2nd line drills
There are a number of areas that are important to drill on 2nd line and include some tasks you may not necessarily encounter in your mission team. We want to ensure developers have the opportunity to practise these tasks ahead of the real thing and in preparation of going on call if you are part of the out of hours rota.
Drill publishing emergency banner
Follow the Deploy an emergency banner on Staging.
You’ll need to choose a non-serious and clearly fake news headline. For example:
CAMPAIGN_CLASS
: Death of a notable personHEADING
: Henry Fielding diesSHORT_DESCRIPTION
: English novelist and dramatist known for his earthy humour and satire dies, age 47LINK
: https://en.wikipedia.org/wiki/Henry_FieldingLINK_TEXT
: More information
Run a Terraform plan
Follow the Deploy Terraform instructions, picking a project at random.
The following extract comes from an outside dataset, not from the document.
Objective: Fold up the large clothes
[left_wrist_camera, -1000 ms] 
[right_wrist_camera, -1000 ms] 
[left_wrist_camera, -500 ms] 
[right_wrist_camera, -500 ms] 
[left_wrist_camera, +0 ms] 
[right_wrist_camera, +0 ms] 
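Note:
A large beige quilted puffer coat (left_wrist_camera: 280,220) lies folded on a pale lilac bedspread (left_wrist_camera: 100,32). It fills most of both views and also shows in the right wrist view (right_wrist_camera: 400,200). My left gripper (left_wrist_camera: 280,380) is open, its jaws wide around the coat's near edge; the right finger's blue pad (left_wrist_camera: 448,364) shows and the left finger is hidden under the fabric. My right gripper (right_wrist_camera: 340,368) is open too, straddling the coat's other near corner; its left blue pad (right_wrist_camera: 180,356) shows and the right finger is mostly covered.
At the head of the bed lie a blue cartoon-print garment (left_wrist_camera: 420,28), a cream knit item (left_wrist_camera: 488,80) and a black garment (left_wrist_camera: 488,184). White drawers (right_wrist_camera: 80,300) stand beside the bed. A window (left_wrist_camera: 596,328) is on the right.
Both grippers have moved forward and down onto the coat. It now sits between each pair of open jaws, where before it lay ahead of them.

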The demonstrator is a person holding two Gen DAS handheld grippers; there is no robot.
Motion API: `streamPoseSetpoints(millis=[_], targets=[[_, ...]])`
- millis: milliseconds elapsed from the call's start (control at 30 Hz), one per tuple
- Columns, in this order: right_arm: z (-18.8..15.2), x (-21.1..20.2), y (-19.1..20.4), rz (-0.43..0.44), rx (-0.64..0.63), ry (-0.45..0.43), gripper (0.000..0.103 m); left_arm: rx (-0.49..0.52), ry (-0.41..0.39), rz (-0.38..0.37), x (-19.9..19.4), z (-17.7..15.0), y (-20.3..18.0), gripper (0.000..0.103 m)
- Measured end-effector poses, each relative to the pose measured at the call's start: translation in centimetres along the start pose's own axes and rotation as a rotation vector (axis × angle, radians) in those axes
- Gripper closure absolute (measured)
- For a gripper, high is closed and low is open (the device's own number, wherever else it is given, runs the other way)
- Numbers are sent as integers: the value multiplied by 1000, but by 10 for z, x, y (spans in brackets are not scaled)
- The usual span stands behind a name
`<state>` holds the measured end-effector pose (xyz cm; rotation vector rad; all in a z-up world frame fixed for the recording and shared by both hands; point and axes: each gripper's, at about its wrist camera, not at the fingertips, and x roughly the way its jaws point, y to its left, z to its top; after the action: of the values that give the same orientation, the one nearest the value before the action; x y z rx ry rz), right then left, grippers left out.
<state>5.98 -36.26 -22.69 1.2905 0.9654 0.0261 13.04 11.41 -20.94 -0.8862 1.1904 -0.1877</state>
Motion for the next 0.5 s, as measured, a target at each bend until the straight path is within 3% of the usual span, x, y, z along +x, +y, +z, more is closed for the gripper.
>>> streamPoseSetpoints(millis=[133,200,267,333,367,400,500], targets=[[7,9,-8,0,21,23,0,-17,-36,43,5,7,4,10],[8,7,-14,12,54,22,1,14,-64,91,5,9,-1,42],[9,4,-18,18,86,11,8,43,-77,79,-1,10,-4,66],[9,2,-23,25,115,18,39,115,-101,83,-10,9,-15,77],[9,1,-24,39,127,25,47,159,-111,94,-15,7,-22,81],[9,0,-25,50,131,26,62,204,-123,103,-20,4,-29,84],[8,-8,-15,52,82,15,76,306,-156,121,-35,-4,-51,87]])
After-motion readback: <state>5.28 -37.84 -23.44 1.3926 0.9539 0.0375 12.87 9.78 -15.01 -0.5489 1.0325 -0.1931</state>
You can run this in any environment, as you’re only running plan
- not apply
- so shouldn’t be making any changes.
Use a restored database in an app
On Integration or Staging, follow the Restore an RDS instance via the AWS CLI instructions for an app of your choice.
Force failover to GOV.UK mirror and Emergency publishing using the GOV.UK mirror
- Warn in
#govuk-2ndline-tech
that you’re about to do this, as it will lead to a spike in alerts and will also break continuous deployment for a while (due to Smokey failures). - Follow the Forcing failover to the GOV.UK mirrors instructions on Integration or Staging.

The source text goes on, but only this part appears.